Since I write about real-life gangsters and rival gangs, I had to be careful not to incriminate or accuse anyone of committing certain crimes, though I may imply that they were guilty. What’s more, many of the ancestors of the characters—from the Maceos to the Moody family—still live on the Island. In my preface, I state that my novels are “inspired by” actual events, partly as a disclaimer. Most criminal activity wasn’t reported in those days so I couldn’t verify those facts anyway—safer, and healthier, for everyone!


Yikes! You’re going to need a bodyguard pretty soon if your books keep selling well! 

Thank you for your time, Ellen. It has been a pleasure. If you have a question for Ellen, put it in the comments section below. 
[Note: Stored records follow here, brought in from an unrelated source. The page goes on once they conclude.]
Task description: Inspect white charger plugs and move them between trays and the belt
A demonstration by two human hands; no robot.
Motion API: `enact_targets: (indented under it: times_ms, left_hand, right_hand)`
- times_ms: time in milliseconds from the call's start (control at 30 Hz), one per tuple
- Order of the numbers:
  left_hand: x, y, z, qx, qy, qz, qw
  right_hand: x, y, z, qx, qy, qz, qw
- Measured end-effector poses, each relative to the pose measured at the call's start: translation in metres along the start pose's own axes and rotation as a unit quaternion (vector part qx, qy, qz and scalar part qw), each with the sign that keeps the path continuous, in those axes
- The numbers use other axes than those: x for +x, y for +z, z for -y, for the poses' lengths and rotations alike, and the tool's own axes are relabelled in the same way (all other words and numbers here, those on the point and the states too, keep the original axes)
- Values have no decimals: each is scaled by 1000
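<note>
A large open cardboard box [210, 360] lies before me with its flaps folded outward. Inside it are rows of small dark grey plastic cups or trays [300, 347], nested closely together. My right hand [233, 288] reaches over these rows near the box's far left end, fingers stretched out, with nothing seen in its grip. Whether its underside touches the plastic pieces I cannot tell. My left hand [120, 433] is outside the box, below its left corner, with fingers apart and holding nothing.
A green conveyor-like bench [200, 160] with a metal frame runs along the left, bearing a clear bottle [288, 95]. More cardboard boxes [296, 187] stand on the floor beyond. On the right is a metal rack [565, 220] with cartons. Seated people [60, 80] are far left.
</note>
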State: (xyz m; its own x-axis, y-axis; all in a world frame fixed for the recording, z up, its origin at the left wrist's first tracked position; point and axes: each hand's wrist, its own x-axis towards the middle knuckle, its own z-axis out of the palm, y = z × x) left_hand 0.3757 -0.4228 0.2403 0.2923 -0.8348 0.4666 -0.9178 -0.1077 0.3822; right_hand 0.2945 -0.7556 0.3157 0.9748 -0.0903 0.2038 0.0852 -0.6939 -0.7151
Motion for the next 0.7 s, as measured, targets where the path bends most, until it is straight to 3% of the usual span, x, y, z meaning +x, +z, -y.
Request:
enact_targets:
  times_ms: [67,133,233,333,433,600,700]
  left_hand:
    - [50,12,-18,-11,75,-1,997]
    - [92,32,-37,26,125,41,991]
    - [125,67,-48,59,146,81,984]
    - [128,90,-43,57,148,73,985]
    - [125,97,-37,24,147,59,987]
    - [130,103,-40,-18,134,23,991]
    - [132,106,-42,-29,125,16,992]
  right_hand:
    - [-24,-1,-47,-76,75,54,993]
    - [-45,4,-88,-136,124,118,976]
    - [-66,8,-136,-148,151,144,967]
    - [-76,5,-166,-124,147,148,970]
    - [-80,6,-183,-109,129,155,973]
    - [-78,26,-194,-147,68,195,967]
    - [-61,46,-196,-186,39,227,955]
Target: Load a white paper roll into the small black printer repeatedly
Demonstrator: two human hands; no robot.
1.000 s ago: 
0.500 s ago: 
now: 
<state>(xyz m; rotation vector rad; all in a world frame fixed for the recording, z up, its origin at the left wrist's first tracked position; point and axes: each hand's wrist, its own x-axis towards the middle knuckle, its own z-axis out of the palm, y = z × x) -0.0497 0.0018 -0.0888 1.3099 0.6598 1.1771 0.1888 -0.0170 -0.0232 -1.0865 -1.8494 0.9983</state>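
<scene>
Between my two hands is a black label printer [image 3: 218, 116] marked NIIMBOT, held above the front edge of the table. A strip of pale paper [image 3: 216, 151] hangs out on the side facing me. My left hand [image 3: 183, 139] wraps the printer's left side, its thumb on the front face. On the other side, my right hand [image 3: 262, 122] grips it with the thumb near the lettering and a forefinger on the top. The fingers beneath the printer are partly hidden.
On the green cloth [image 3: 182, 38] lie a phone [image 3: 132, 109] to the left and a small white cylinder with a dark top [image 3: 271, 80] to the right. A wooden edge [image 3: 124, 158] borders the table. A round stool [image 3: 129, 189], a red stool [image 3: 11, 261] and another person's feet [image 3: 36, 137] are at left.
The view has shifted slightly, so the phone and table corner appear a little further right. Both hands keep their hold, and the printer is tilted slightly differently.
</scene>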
Find more writing and publishing tips at Nothing Any Good.


Author Bio

Ellen Mansoor Collier is a freelance magazine writer and editor whose articles, essays and short stories have been published in a variety of national magazines. A flapper at heart, she loves the style and spirit of the Jazz Age, but couldn’t live in Houston, Texas without air-conditioning. She graduated with a degree in Magazine Journalism from The University of Texas at Austin. FLAPPERS, FLASKS AND FOUL PLAY is her first novel (2012), followed by the sequel, BATHING BEAUTIES, BOOZE AND BULLETS (2013), GOLD DIGGERS, GAMBLERS AND GUNS (2014) and VAMPS, VILLAINS AND VAUDEVILLE (2015).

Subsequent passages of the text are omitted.